A sum of money becomes Rs 35,680 after 3 years and Rs 53,520 after 6 years at a certain rate percentage p.a., interest compounded yearly. What is the compound interest on the same sum in the first case ? (Your answer should be nearest to an integer)

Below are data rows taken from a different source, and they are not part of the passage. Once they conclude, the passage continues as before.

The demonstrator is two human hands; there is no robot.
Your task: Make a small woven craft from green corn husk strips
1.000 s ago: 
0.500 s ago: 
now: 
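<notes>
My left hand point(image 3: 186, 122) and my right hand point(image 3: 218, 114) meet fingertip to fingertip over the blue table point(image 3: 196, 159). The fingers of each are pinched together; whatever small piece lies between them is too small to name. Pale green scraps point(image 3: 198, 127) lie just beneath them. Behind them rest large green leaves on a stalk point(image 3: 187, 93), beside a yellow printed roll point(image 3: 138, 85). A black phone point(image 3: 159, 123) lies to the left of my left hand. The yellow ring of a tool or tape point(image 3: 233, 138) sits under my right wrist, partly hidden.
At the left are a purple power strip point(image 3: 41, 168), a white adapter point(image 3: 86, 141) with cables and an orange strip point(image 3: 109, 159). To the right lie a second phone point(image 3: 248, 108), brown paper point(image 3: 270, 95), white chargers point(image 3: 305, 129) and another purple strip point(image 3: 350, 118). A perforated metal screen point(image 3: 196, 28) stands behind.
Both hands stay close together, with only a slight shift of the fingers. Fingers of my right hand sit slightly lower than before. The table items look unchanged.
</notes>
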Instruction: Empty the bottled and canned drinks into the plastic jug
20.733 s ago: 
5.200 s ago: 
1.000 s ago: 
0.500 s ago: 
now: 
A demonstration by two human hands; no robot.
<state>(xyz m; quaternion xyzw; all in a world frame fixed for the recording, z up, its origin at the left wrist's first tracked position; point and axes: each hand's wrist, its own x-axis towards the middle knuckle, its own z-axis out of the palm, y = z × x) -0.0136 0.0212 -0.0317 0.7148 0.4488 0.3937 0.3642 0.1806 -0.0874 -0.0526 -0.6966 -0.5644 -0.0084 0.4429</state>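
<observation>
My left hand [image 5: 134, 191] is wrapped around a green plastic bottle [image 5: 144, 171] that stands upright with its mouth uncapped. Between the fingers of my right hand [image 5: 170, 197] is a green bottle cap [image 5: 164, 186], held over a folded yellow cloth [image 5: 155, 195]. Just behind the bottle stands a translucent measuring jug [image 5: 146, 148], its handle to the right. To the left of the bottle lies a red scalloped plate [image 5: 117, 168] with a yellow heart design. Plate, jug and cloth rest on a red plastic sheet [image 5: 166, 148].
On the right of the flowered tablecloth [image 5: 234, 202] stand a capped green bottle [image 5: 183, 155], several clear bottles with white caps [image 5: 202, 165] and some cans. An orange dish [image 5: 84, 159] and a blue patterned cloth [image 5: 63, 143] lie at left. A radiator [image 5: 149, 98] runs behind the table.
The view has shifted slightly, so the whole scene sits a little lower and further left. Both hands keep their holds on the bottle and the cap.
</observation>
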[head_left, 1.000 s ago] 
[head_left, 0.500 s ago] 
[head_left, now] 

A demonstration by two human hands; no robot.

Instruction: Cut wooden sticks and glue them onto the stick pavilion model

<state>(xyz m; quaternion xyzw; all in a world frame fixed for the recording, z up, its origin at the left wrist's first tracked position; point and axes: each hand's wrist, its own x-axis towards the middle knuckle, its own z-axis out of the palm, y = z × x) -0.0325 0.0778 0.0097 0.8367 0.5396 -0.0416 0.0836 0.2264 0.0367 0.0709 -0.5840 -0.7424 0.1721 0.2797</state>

To solve the problem step by step, we will use the formula for compound interest and the information provided in the question. ### Step-by-Step Solution: 1. **Understanding the Problem**: We are given that a sum of money becomes Rs. 35,680 after 3 years and Rs. 53,520 after 6 years with compound interest. We need to find the compound interest for the first 3 years. 2. **Setting Up the Equations**: We can use the formula for compound interest: \[ A = P \left(1 + \frac{R}{100}\right)^t \] where \(A\) is the amount, \(P\) is the principal, \(R\) is the rate of interest, and \(t\) is the time in years. For the first case (after 3 years): \[ 35680 = P \left(1 + \frac{R}{100}\right)^3 \quad \text{(Equation 1)} \] For the second case (after 6 years): \[ 53520 = P \left(1 + \frac{R}{100}\right)^6 \quad \text{(Equation 2)} \] 3. **Expressing Equation 2 in terms of Equation 1**: We can express the amount after 6 years in terms of the amount after 3 years: \[ 53520 = 35680 \left(1 + \frac{R}{100}\right)^3 \] This gives us: \[ \frac{53520}{35680} = \left(1 + \frac{R}{100}\right)^3 \] 4. **Calculating the Ratio**: Now, we calculate the left side: \[ \frac{53520}{35680} = 1.5 \] Therefore, we have: \[ 1.5 = \left(1 + \frac{R}{100}\right)^3 \] 5. **Taking the Cube Root**: To find \(1 + \frac{R}{100}\), we take the cube root of both sides: \[ 1 + \frac{R}{100} = 1.5^{1/3} \] 6. **Calculating \(1.5^{1/3}\)**: Using a calculator or estimation, we find: \[ 1.5^{1/3} \approx 1.1447 \] Thus: \[ \frac{R}{100} \approx 0.1447 \quad \Rightarrow \quad R \approx 14.47 \] 7. **Finding the Principal (P)**: Now, we can substitute \(R\) back into Equation 1 to find \(P\): \[ 35680 = P \left(1 + \frac{14.47}{100}\right)^3 \] \[ 35680 = P \cdot (1.1447)^3 \] Calculating \((1.1447)^3 \approx 1.5\): \[ 35680 = P \cdot 1.5 \] Therefore: \[ P = \frac{35680}{1.5} \approx 23786.67 \] 8. **Calculating the Compound Interest**: The compound interest for the first 3 years is given by: \[ \text{Compound Interest} = A - P \] \[ \text{Compound Interest} = 35680 - 23786.67 \approx 11893.33 \] 9. **Rounding to the Nearest Integer**: Finally, rounding \(11893.33\) gives us: \[ \text{Compound Interest} \approx 11893 \] ### Final Answer: The compound interest on the same sum in the first case is approximately **Rs. 11,893**.